Personally I would never go back to editing in post production for recording voices with a microphone. The amount of time the above saves is massive because it's all done on the fly with zero human intervention once it's set up. There's no complex import / export / import flow needed or fiddling with things for every recording.
Digital communication is also far more structured, which makes it possible to implement a large number of techniques for improving signal quality.
Almost all digital communication systems would have something along: adaptive equalization, carrier tracking, symbol clock tracking, forward error correction, and many, many more techniques.
I don’t know of any online resources – but I’d love to have the time to write some signal processing for communication is fascinating and has a wide impact on everyday life.
Also wrt. implementations: I think GNU Radio might be a good place to look, but honestly the actual implementation of these algorithms is often very simple, it is the theory behind them that gets hairy.
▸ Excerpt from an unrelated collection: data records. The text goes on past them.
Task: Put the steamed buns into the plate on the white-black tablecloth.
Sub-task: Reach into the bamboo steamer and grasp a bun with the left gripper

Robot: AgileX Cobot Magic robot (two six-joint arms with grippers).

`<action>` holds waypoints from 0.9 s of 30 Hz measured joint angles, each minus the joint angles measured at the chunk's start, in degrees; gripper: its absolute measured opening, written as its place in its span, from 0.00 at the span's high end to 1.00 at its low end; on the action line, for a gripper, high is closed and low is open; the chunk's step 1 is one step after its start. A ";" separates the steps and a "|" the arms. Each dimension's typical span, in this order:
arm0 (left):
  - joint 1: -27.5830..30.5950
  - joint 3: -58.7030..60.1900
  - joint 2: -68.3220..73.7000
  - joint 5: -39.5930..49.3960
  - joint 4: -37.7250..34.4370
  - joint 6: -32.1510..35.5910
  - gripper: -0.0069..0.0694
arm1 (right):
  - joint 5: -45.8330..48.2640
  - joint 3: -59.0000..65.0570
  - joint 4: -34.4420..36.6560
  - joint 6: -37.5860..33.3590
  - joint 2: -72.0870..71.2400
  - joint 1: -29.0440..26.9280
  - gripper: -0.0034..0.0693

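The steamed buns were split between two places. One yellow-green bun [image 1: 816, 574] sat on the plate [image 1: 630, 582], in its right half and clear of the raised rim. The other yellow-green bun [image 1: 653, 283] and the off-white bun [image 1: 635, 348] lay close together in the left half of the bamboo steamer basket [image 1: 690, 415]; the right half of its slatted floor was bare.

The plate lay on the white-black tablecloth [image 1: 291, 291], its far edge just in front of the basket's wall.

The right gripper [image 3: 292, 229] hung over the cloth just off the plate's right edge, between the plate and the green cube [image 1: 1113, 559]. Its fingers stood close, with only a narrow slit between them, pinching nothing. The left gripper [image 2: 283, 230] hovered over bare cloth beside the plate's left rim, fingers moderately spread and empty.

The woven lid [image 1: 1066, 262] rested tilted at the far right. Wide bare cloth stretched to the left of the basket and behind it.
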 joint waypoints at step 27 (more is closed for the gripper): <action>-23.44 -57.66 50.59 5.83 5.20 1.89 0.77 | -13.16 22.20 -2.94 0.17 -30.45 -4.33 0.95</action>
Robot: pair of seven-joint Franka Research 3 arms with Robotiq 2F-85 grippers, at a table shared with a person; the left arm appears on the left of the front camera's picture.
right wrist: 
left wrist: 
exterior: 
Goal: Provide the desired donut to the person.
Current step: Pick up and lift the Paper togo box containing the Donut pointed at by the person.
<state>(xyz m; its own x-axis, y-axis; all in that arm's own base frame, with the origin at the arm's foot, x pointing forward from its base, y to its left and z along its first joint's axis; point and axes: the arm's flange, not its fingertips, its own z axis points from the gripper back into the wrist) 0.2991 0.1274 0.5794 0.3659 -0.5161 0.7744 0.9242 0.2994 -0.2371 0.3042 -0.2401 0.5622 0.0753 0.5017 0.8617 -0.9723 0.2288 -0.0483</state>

I'm pretty sure you should be able to code a thing like a noise gate in 10-15 lines of code.
... and then there's this rather odd statement:
> If we want to use the NoiseGate in realtime applications we’ll need to make sure it can handle typical sample rates.
Maybe I just think it's funny. Back in the early 2000s I used to worry about that and even back then, it's... 44100 samples per second. A whole second to process no more than 44100 numbers, maybe twice that if you have stereo. Unless you're doing something really weird (and Rust should be pretty performant, right?) that shouldn't make the machine even blink.
sox -V3 N11379_KSCK.wav part.wav silence 1 3.0 0.1% 1 0.3 0.1% : newfile : restart
Another method that can be effective with the identification itself is to convert the signal to a spectrograph and classify the resulting images with a neural net.